Tasha sighed as they entered their room. They had followed the Merc to a large compound outside Talish. They hadn’t stopped as the car turned into the walled, gated house and had simply driven past. A quick check with ‘The University’ confirmed it was Kangka’s estate.

Dan wanted to return and infiltrate the house to look for the Griffins, but she’d rejected that idea. The place was a fortress, and she didn’t want to risk the exposure until she was sure the Griffins were there. They would have only one chance to snatch the doctors. If they got it wrong, they would have tipped their hand and wouldn’t get another chance. She didn’t think the Griffins were there anyway. Too much risk. Kangka would want some distance between himself and the Griffins to maintain deniability in case something went wrong.

On the way back to their hotel, the guilt began to squeeze her heart again. When she was focused on the mission, she could keep the pain at bay, but at night, alone with her thoughts, her burden became almost unbearable.

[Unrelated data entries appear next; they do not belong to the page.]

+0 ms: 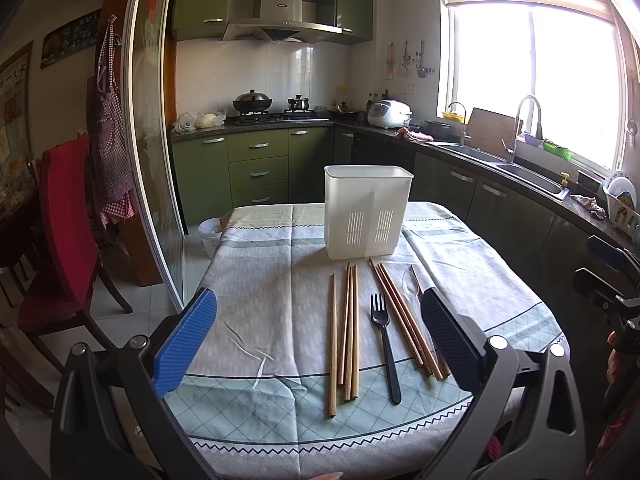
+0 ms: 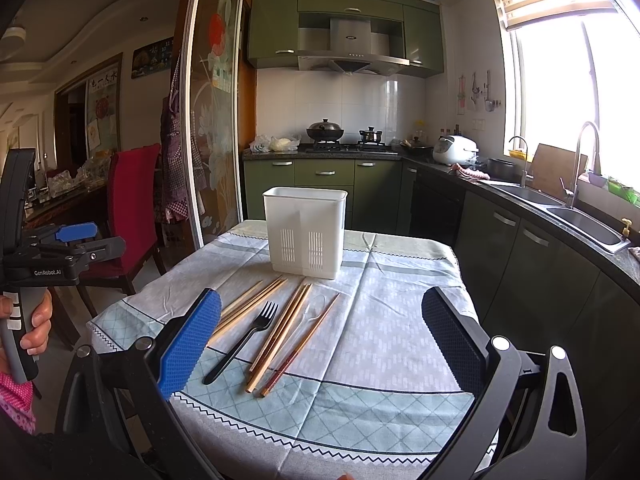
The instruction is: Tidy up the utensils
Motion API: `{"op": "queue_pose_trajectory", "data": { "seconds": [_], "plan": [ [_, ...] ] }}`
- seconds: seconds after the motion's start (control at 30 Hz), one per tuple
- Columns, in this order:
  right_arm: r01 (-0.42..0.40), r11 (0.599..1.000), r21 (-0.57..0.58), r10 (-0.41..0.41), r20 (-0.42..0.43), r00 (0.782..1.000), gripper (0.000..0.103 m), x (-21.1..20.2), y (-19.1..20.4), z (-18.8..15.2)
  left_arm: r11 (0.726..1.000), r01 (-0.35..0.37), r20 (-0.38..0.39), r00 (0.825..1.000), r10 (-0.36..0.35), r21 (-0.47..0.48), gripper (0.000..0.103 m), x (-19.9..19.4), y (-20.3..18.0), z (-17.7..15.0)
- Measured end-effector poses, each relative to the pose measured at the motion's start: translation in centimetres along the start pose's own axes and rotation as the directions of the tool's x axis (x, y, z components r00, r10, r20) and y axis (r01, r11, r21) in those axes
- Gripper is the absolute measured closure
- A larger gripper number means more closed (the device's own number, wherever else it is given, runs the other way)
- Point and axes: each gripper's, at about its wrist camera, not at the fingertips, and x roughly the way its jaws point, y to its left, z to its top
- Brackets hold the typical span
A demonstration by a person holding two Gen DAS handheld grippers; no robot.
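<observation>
A white two-compartment utensil holder (image 1: 367,212) (image 2: 306,233) stands upright at the far side of the table. In front of it lie several wooden chopsticks (image 1: 348,328) (image 2: 280,332), a black plastic fork (image 1: 385,344) (image 2: 244,340) and a clear plastic spoon (image 1: 411,282) (image 2: 310,314). My left gripper (image 1: 320,340) is open and empty above the near table edge, the utensils between its fingers in view. My right gripper (image 2: 320,340) is open and empty, to the right of the utensils. The left gripper also shows at the left edge of the right wrist view (image 2: 76,234).
The table has a patterned cloth (image 1: 260,280) (image 2: 400,340). A red chair (image 1: 60,240) (image 2: 132,208) stands to the left by a glass sliding door (image 1: 152,140). Green cabinets and a counter with sinks (image 1: 520,172) (image 2: 580,220) run along the right.
</observation>
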Motion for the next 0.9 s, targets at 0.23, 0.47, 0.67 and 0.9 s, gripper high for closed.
{"op": "queue_pose_trajectory", "data": {
  "seconds": [0.23,0.47,0.67,0.9],
  "plan": [
    [0.0,1.0,-0.002,0.0,-0.001,1.0,0.004,0.0,0.0,0.03,1.0,0.0,-0.001,1.0,0.0,0.0,0.006,0.03,-0.02,0.0],
    [0.0,1.0,-0.002,0.0,-0.002,1.0,0.004,0.11,0.0,-0.11,1.0,0.0,-0.002,1.0,0.0,-0.001,0.006,0.09,-0.04,-0.06],
    [0.0,1.0,-0.002,0.0,-0.002,1.0,0.004,0.12,-0.01,-0.12,1.0,0.003,-0.004,1.0,-0.003,0.003,0.006,0.13,-0.3,-0.41],
    [0.003,1.0,0.004,-0.003,-0.013,1.0,0.004,0.56,-0.25,-0.52,1.0,0.01,-0.025,1.0,-0.01,-0.002,0.006,0.74,-0.57,-0.53]
  ]
}}
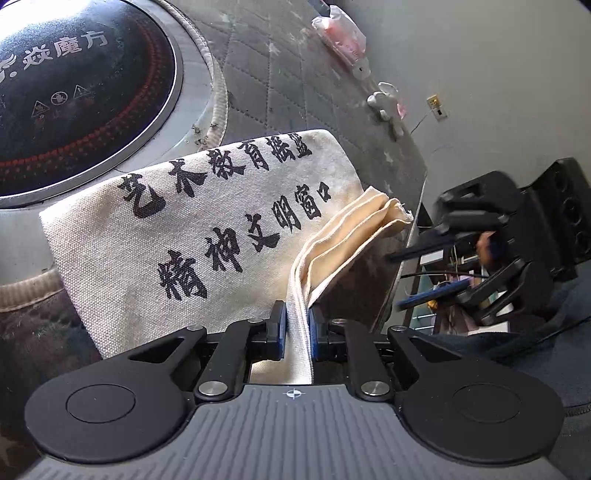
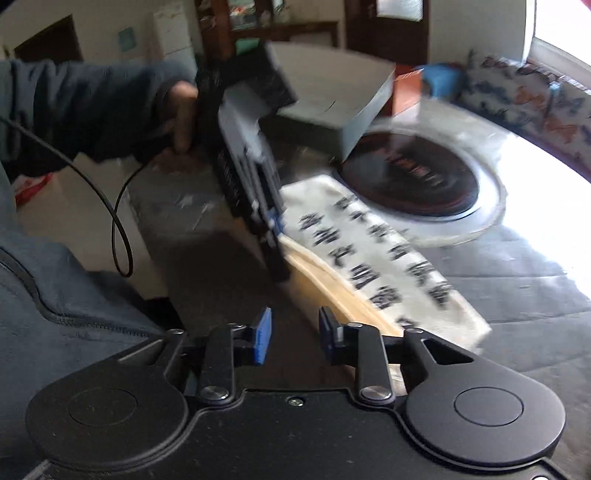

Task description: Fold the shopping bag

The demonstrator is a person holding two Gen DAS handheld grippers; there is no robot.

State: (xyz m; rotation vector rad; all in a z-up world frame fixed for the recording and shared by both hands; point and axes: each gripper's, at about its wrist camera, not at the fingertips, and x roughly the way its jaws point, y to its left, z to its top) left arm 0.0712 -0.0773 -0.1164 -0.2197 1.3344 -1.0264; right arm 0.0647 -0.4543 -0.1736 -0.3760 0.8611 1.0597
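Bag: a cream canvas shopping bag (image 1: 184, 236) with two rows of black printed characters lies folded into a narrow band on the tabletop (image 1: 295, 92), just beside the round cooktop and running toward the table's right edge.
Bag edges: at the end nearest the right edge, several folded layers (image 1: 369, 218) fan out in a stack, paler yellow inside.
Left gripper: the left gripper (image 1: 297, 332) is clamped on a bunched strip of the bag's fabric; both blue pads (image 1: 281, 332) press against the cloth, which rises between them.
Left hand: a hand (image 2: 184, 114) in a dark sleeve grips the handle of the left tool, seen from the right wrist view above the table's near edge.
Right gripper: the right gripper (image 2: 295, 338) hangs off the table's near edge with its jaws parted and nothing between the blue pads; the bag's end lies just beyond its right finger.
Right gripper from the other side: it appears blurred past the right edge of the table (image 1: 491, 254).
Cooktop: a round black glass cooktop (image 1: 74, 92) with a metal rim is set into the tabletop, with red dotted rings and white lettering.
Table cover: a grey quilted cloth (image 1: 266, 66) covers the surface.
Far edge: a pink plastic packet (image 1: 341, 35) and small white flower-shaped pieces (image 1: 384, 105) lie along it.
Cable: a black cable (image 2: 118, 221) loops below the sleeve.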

They showered. Even the sight of Dan’s sculptured body as he removed his shirt couldn’t lift her mood. She claimed the bed as he dragged his chairs in front of the door. This was their third night in this room. If Kangka’s goons hadn’t broken down their door yet, they weren’t likely to, but she said nothing. It was probably Dan’s way to avoid touching her.

She sniffed, her nose stopped up from her silent weeping. She was coming apart. Even Roger’s death hadn’t hit her this hard. Maybe it was because there was a possibility what had happened in Russia wasn’t her fault, while this time there was no doubt.

She felt the bed move and spun with a gasp as she grabbed for her weapon hidden under the pillow.

“Easy,” Dan whispered, grabbing her hand to protect himself from being shot. “I didn’t mean to startle you.”

“What are you doing?”

“I heard you crying.”

“I’m sorry.”

“No, don’t be. Is it Derrick and Rich?” She nodded as she sniffed again. “Why are you tearing yourself up? I told you it wasn’t your fault, it was mine.”

“You tried to warn me, but

He placed his fingers against her lips. “Don’t.”

“I can’t get past it, Dan. I should have known.”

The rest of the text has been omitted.